Carrack himself is no slouch, whether rattling out a bluesy groove on Hammond organ, piano or guitar and then, of course, there is his voice which falls somewhere between Rod Stewart and Paul Young; not quite silky smooth, just enough of a rasp to keeps things interesting.

Mid-set, a third, pared down, drum kit is wheeled onstage.  Half the band disappears to leave a trio comprising of Carracks Paul and Jack and bassist Meek.  Carrack introduces his hitherto anonymous son: “Don’t clap too hard, he’ll expect more pocket money” and the three of them launch into a mini set of stripped-down numbers.  The best of these is Dig Deep a song from the new album, written with Squeeze’s Chris Difford but sounding a lot like something Nick Lowe might pull out of his song bag, and all the better for it.  The Carracks and Meek play so well together that the three of them could have played the whole show and I doubt that anyone would have had any complaints. 

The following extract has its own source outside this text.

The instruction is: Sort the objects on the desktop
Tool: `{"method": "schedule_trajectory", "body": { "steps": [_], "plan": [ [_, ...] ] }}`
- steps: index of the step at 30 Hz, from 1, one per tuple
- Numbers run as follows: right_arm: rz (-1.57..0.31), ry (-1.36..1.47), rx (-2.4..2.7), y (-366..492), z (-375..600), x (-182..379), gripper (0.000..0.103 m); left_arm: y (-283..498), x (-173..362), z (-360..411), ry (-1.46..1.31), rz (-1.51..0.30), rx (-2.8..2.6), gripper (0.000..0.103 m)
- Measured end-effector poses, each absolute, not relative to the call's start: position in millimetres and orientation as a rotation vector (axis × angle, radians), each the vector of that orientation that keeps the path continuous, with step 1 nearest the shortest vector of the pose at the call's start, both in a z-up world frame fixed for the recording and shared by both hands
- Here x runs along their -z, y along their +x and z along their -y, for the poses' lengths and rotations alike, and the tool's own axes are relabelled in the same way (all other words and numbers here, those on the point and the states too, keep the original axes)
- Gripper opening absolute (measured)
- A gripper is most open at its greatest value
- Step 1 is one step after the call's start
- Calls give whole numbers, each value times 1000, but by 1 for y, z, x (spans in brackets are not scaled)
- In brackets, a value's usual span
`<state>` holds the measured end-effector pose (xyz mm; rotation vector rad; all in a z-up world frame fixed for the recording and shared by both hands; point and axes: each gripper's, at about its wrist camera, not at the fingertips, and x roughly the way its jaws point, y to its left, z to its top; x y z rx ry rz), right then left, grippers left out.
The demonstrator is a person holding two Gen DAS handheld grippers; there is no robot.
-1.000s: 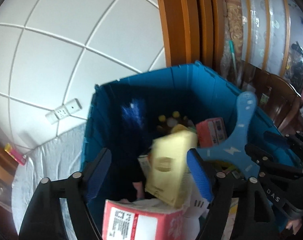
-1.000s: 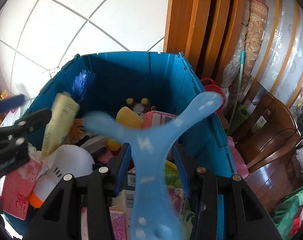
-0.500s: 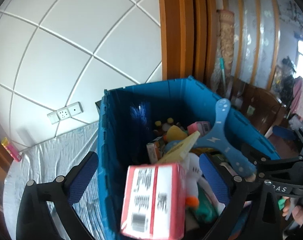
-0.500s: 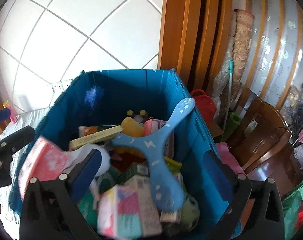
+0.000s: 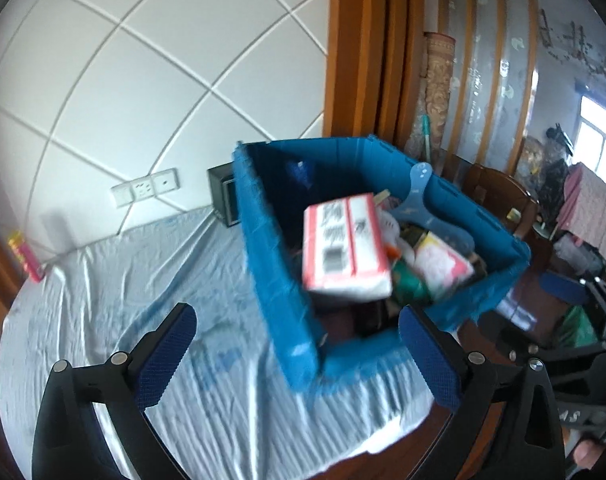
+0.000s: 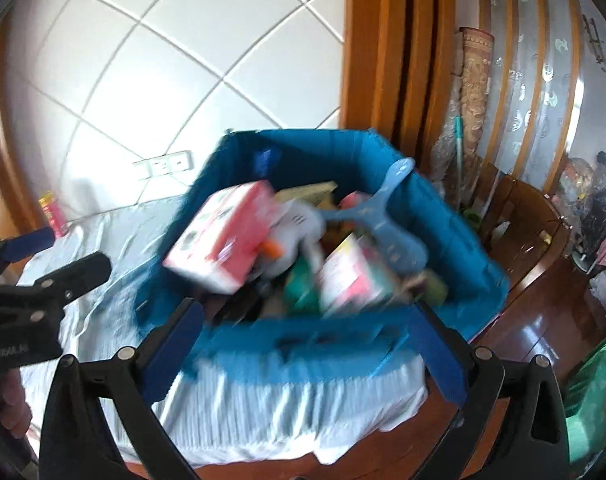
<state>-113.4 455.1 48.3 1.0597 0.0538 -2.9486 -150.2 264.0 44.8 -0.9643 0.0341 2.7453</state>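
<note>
— Both sets of fingers are spread wide with nothing between them. The left gripper [image 5: 297, 354] and the right gripper [image 6: 309, 346] hang in front of the blue crate [image 5: 263, 248], which sits at the right end of the tabletop, on the white cloth [image 5: 123, 280].

— So what would you pick out of it?

— The red and white box [image 5: 345, 248] lies tilted on top of the heap, nearest the crate's left wall. It looks like light cardboard, stiff enough to pinch across its 2 long faces, though a hard squeeze could dent it.

— And the blue thing with 3 arms?

— That boomerang [image 6: 377, 216] leans against the right wall with 1 arm poking over the rim. Thin, rigid plastic, I'd say, and smooth, so it may slip. Best taken by that raised arm.

— Anything awkward in there?

— Plenty. A white soft toy [image 6: 299, 228] is wedged between box and boomerang, and a pink packet [image 6: 351, 276] lies nearer the front wall. The pile is loose, so lifting 1 piece may tip the others. The crate's tall walls force a reach from above.

— And outside the crate?

— A dark little box [image 5: 223, 196] stands behind it by the wall, a red tube [image 5: 23, 256] at the far left corner, and wooden chairs [image 5: 499, 196] stand close off the right edge. The picture is blurred, so finer detail escapes me.
</note>
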Motion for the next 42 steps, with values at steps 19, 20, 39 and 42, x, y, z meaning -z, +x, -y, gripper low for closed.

The rest of the band return for the show’s final section.  Carrack may have got Tempted out of the way early on but he still has a few well-known hits to wheel out from his repertoire.  In truth, Mike and The Mechanics’ The Living Years and Over My Shoulder would only stop me in my tracks when they came on the radio so that I can turn the radio off but played live its impossible to deny their AOR pop craft and the audience love them.  What sounds like it’s going to be The Temptations’ Papa Was A Rolling Stone turns out to be a splendid How Long, featuring some of the most tuneful audience participation I’ve had the pleasure to experience. The evening is brought to a close by a lovely version of Marvin Gaye’s What’s Going On with another tremendous sax solo from Steve Beighton and some lovely ensemble playing all round.  Paul Carrack’s cchart-toppingdays might well be behind him but he’s clearly still a class act.